The Associated Press reported “that Stair can be heard in the recording blaming problems in the city of Flint on people who ‘don't pay their bills.’ Stair is white.”
Chelsea Lyons, an environmental activist and independent journalist, made the recording, according to Michigan Live.
“Lyons said she's concerned by the Land Bank's role as Flint's largest property owner. The agency takes over tax-foreclosed properties, carrying out demolitions, rehabilitations and sales,” the report said.
According to a copy obtained by MLive, Stair made the following statement in a resignation letter: “I feel that I cannot carry out nor be effective in my position at the Land Bank with the social media [recording] of my private opinion on the Flint water crisis and the insensitive language used.
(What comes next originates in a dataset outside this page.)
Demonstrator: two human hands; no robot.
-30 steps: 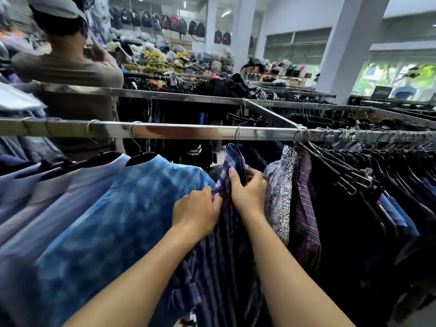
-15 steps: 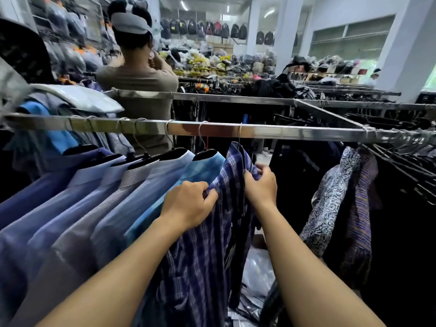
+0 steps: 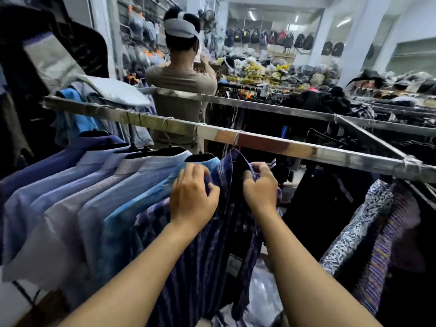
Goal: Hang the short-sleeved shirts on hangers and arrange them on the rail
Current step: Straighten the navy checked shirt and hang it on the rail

I am deeply sorry for what I said and those I offended. I do not know how I can face my friends and co-workers.”
Under a recent city policy, failure to pay water bills could now lead to home foreclosures.
“Thousands of Flint, MI, residents have been warned that they could lose their homes if they don’t pay outstanding water bills — even as the city has just begun replacing lead-tainted pipes after a contamination crisis linked to a dozen deaths,” The Washington Post recently reported.
Over 8,000 residents were sent warning letters in April as the city tries to collect $5.8 million in unpaid water and sewer bills. In February, Michigan withdrew the water-bill assistance it had provided Flint residents after the lead contamination crisis came to light three years ago, the Detroit Free Press reported.
Hundreds of children in Flint, MI, suffered elevated blood-lead levels during the lead-contamination crisis that struck city drinking water.